The same construction and arrangement of all the parts, as is above described, may be applied to rifles, but as owing to the greater weight of a rifle barrel it would not be so convenient to have it arranged upon a hinge to turn down, provision may be made for loading the chambers through openings in the apron piece.
Having thus set forth the nature of the “ Improvements in Repeating Fire-arms,” communicated to me from abroad, and explained the manner of carrying the same into effect, I wish it to be understood that under the above in part recited Letters Patent I claim,—
First, the combination of the “ casque” F, extending forward as far as the front face of the cylinder, and surrounding it with the transversely hinged apron piece B, substantially as set forth.
Second, the construction of the chambers, as illustrated in Fig. 1, and herein fully described, for the purpose of loading with loose powder and balls.

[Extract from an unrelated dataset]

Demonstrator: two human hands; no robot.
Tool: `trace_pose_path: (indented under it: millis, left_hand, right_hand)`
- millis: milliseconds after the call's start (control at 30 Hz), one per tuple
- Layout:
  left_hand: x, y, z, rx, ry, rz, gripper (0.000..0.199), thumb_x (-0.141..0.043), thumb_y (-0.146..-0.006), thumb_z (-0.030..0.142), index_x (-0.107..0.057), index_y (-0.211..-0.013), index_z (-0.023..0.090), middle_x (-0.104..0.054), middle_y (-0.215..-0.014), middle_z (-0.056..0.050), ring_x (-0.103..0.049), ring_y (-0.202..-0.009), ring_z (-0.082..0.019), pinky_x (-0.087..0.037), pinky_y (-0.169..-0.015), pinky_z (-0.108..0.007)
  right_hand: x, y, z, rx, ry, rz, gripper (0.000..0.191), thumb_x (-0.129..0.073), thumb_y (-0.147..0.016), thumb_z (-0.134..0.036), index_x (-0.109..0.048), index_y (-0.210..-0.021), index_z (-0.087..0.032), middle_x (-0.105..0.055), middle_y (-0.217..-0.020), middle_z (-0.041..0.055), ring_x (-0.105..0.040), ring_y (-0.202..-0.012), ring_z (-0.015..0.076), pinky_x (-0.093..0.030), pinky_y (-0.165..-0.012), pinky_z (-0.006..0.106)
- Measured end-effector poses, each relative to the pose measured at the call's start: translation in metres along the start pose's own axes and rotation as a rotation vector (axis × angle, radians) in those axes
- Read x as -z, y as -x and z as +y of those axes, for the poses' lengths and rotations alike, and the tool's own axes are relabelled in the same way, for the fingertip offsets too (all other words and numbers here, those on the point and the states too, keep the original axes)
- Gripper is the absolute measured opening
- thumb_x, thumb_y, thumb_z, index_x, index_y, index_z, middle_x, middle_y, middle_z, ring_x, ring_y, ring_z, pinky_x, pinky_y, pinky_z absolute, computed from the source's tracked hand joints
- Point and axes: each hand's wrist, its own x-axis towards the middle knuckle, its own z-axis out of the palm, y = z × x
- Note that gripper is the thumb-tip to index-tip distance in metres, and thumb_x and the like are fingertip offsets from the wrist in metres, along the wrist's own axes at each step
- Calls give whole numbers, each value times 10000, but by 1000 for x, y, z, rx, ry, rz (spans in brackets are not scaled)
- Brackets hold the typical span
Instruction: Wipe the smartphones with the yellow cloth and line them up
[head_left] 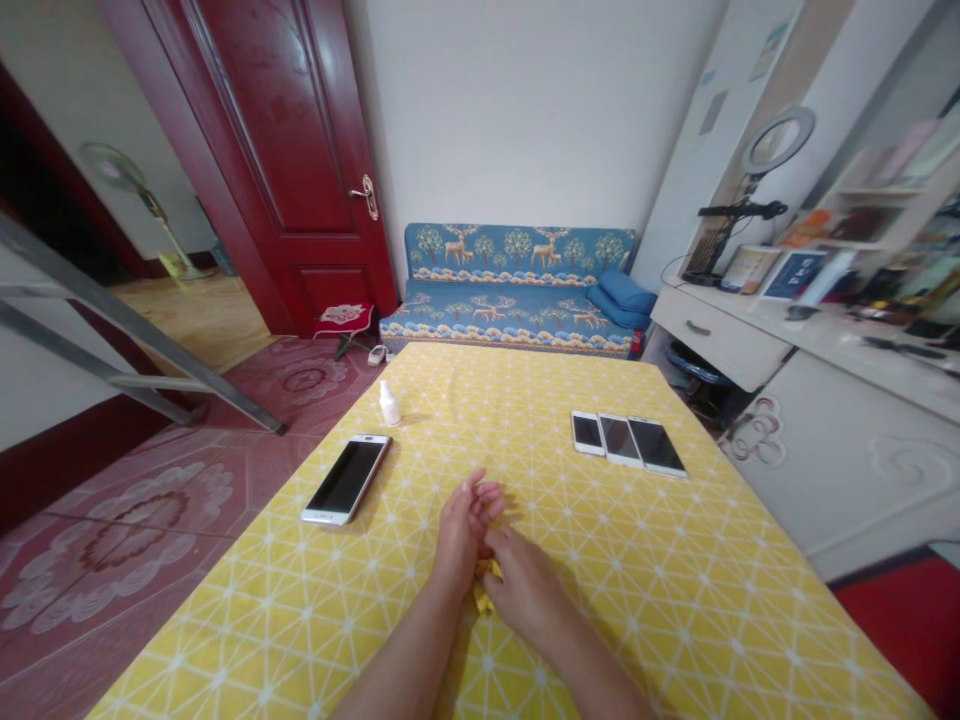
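My left hand [461, 530] and my right hand [525, 585] meet near the middle of a yellow patterned tablecloth [675, 600]. A small crumpled yellow cloth [484, 597] shows between them, partly hidden under my right palm. The fingers of my left hand curl upward beside it. To the left lies a smartphone [346, 480] with a dark screen. Farther off on the right, three smartphones [620, 440] lie side by side, and a small white bottle [389, 404] stands upright beyond the left phone. Neither hand touches the phones or the bottle.
The table ends at a blue deer-patterned sofa [517, 300]. A white cabinet [832, 380] with a ring light [776, 140] stands to the right. A metal ladder [127, 340] leans at the left, over a patterned pink floor [135, 530], beside a red door [292, 170].
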Motion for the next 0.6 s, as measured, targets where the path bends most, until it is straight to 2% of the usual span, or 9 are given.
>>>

Third, the self-acting spring clamp 0 combined with the barrel apron piece and casque, substantially as described.
Fourth, the check screw u applied as described to prevent the straining or breaking of the spring 0* by the operation of the damp 0.
Fifth, the employment, in combination with the casque F and revolving cylinder, of the safety screw Q, and groove or shoulders r, rl, for the purpose herein specified.
Sixth, providing the revolving shaft t, through which the cylinder derives motion from the revolving wheel within the lock, with a button head i1 in advance of the bearing c, c, of the said shaft, such button head and a portion of the said bearing fitting into a central cavity in the rear end of the cylinder, beyond the reach of the fire from the cones, thereby excluding all fire, smoke, and gas from the lock.
Seventh, the combination with the dog D, or its equivalent, by which the hammer is connected with the trigger for cocking, of an adjustable tripping screw z\ operating substantially as described, to disconnect the dog from the sere of the trigger sooner or later, as may be required.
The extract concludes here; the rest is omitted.